:: TASK MATERIAL ::

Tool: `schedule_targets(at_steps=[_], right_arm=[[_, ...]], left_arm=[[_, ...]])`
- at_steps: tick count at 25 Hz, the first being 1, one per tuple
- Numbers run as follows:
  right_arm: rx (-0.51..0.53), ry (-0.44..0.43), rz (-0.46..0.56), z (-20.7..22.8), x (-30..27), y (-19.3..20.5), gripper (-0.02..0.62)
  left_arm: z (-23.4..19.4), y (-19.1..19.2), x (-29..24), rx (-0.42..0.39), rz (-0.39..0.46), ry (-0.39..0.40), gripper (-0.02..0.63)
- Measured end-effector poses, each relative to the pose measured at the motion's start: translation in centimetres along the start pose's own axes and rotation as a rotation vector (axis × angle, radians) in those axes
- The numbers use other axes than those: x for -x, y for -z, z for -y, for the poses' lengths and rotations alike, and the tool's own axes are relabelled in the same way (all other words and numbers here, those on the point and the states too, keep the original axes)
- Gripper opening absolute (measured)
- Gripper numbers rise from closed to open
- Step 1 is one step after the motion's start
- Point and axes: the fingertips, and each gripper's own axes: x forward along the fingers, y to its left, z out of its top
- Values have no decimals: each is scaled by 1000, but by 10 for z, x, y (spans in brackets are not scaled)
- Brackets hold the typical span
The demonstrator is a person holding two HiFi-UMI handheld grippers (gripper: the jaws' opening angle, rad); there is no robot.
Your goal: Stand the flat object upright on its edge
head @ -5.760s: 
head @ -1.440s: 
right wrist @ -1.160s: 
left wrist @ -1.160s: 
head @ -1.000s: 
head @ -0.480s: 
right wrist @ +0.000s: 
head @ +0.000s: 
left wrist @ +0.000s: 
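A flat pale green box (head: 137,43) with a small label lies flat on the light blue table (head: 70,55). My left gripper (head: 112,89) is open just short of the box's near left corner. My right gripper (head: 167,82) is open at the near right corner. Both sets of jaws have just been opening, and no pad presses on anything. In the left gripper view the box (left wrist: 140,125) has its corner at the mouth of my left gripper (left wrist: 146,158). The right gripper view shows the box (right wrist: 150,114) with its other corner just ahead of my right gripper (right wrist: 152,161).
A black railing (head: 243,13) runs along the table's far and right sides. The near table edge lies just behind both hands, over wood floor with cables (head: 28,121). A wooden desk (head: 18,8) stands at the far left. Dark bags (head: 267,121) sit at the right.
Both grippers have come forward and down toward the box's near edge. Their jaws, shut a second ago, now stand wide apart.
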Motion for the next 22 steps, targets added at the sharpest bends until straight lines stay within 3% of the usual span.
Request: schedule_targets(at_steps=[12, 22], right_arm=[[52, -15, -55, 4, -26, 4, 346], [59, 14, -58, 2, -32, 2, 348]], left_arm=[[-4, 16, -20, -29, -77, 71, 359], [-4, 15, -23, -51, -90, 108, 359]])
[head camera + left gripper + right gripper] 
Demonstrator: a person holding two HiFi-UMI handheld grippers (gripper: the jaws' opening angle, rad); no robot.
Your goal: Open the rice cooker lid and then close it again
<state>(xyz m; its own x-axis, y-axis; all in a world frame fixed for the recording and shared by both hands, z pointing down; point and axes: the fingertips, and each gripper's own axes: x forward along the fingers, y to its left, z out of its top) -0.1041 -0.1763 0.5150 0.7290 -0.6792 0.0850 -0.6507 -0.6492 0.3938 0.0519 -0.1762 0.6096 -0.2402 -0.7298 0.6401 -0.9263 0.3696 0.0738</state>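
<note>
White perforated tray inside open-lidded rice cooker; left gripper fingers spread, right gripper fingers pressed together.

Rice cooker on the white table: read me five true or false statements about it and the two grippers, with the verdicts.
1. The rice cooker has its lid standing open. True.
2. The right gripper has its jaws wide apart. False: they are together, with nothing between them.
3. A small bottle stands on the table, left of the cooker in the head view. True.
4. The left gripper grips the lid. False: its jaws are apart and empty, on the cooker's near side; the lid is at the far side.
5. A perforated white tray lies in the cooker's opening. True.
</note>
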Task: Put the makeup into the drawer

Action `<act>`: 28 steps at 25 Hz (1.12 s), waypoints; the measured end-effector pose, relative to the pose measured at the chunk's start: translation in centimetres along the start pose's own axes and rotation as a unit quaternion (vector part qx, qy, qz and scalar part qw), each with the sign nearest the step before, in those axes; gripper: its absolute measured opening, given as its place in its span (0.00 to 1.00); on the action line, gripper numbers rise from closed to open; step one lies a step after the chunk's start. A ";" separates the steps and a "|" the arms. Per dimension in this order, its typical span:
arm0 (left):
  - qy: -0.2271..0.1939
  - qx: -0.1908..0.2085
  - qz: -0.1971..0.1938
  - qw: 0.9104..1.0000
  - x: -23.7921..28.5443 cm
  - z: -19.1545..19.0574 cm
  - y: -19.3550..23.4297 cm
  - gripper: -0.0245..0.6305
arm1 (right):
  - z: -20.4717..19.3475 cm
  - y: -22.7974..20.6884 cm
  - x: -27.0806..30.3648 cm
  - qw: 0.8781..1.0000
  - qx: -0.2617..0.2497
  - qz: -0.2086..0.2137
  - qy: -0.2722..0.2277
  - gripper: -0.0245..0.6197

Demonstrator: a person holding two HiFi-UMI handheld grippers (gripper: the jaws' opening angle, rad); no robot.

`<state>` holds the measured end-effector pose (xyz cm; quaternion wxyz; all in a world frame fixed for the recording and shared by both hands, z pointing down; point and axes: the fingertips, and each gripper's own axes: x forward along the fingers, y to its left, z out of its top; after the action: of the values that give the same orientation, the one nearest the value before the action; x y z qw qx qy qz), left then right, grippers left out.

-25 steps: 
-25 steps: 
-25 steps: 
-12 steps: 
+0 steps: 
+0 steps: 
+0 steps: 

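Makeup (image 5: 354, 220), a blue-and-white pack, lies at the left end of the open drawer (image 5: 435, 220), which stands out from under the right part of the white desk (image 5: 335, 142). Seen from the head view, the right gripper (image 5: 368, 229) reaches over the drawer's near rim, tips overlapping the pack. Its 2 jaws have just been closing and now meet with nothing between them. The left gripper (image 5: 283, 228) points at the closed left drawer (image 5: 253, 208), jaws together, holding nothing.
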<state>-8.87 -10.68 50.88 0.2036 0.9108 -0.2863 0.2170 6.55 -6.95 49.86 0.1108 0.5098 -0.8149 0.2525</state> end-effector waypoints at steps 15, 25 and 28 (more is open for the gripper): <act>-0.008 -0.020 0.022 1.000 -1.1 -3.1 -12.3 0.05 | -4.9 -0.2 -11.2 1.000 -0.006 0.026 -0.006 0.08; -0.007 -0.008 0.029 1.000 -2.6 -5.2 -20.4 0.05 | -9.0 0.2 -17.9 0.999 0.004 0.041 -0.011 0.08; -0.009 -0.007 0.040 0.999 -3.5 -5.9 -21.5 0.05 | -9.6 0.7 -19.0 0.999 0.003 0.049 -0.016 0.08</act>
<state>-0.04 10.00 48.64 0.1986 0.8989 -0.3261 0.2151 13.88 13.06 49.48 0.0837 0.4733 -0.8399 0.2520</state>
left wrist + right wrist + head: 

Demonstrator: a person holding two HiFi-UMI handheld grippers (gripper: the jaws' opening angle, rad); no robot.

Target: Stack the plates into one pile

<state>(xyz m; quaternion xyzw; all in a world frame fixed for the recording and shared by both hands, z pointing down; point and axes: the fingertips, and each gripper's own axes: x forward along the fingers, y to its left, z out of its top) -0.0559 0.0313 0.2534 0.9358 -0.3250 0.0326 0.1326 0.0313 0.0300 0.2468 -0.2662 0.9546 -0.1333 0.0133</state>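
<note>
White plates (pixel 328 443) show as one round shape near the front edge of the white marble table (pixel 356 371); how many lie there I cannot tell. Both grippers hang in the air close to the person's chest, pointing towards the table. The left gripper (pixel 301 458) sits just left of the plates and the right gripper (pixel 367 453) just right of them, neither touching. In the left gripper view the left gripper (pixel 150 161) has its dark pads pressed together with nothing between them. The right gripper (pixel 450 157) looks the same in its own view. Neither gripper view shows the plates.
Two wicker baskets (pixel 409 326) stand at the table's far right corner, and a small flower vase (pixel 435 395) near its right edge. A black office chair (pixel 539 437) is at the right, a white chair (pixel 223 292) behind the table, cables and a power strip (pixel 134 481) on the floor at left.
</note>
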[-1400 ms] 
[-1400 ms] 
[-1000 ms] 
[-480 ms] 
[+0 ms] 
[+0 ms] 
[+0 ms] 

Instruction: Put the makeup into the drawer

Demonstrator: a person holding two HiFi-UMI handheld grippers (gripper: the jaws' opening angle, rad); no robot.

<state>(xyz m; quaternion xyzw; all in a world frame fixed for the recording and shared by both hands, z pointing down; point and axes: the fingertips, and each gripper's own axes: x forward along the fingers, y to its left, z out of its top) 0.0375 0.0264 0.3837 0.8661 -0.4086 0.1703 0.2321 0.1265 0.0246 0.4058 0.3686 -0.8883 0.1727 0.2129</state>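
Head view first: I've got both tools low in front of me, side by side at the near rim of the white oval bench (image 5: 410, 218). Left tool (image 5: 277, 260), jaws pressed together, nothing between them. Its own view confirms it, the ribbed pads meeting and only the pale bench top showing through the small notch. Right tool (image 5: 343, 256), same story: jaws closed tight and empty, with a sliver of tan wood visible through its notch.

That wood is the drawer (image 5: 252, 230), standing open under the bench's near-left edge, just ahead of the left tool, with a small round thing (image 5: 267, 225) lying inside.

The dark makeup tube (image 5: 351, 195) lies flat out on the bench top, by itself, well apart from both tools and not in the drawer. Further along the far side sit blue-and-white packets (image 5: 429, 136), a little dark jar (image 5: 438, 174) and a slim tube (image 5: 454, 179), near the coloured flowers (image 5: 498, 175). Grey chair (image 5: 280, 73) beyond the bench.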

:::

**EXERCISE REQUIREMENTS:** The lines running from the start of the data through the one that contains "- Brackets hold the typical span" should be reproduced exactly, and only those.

**EXERCISE SOLUTION:**
Tool: `schedule_targets(at_steps=[_], right_arm=[[_, ...]], left_arm=[[_, ...]])`
- at_steps: tick count at 25 Hz, the first being 1, one per tuple
- Numbers run as follows:
  right_arm: rx (-0.51..0.53), ry (-0.44..0.43), rz (-0.46..0.56), z (-20.7..22.8), x (-30..27), y (-19.3..20.5), gripper (-0.02..0.62)
  left_arm: z (-23.4..19.4), y (-19.1..19.2), x (-29..24), rx (-0.42..0.39), rz (-0.39..0.46), ry (-0.39..0.40), gripper (-0.02..0.63)
- Measured end-effector poses, each relative to the pose measured at the motion's start: translation in centimetres along the start pose's own axes and rotation as a rotation vector (axis × angle, radians) in those axes
- The numbers use other axes than those: x for -x, y for -z, z for -y, for the poses' lengths and rotations alike, and the tool's own axes are relabelled in the same way (all other words and numbers here, those on the point and the states too, keep the original axes)
- Gripper opening absolute (measured)
- Gripper numbers rise from closed to open
- Step 1 is one step after the motion's start
- Point and axes: the fingertips, and each gripper's own axes: x forward along the fingers, y to its left, z out of its top
- Values have no decimals: each is scaled by 1000, but by 10 for z, x, y (spans in brackets are not scaled)
- Brackets hold the typical span

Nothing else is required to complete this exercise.